**What you will do**
In the copy, include exactly the lines from the one with "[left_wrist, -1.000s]" through the end of the data and no others, both ends kept, with every picture left out.

**Data shown**
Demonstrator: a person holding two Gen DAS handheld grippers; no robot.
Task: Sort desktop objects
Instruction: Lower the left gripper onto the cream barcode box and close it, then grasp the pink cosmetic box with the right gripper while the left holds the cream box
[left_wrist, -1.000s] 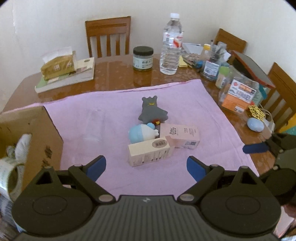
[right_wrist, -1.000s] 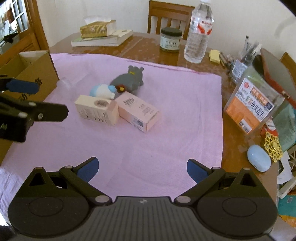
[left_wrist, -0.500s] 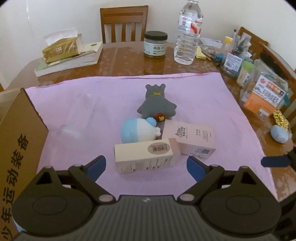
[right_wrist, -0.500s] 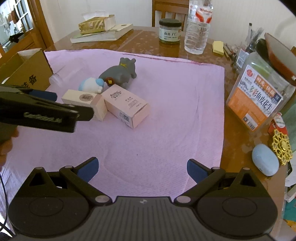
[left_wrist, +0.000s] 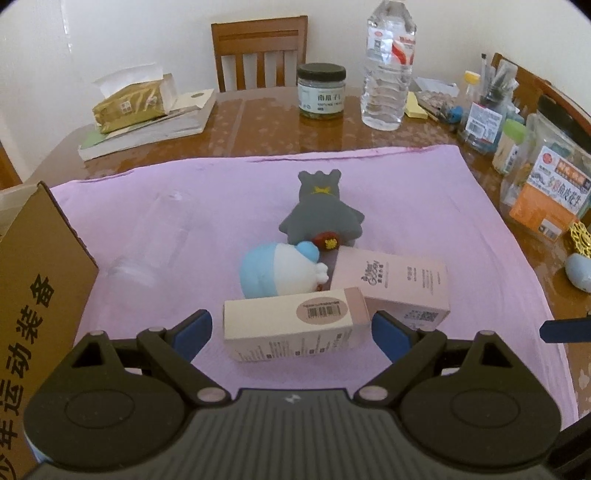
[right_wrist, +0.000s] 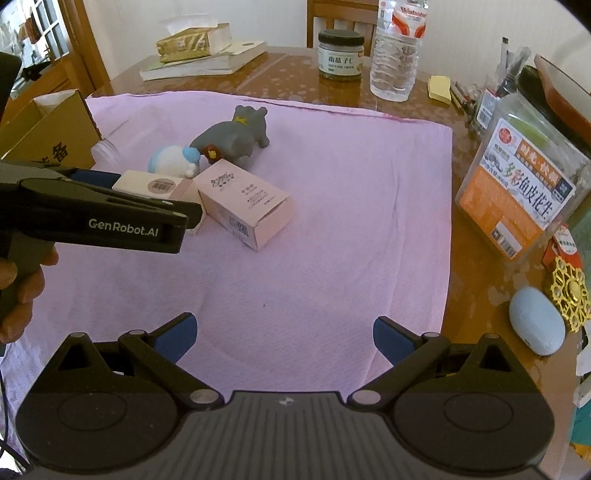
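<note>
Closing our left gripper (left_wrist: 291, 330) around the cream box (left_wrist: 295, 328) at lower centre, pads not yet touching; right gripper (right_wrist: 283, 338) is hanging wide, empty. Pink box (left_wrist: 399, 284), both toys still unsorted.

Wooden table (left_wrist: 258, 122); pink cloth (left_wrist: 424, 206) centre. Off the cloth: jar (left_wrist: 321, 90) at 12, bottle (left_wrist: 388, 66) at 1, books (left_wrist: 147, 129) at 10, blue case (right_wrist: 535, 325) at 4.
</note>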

**Completed task**
[left_wrist, -1.000s] 
[right_wrist, -1.000s] 
[left_wrist, -0.500s] 
[right_wrist, -0.500s] 
[left_wrist, +0.000s] 
[right_wrist, +0.000s] 
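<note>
Closing our left gripper (left_wrist: 291, 330) around the cream box (left_wrist: 295, 328) at lower centre, pads not yet touching; right gripper (right_wrist: 283, 338) is hanging wide, empty. Pink box (left_wrist: 399, 284), both toys still unsorted.

Wooden table (left_wrist: 258, 122); pink cloth (left_wrist: 424, 206) centre. Off the cloth: jar (left_wrist: 321, 90) at 12, bottle (left_wrist: 388, 66) at 1, books (left_wrist: 147, 129) at 10, blue case (right_wrist: 535, 325) at 4.
</note>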

What the exercise required has been answered in full.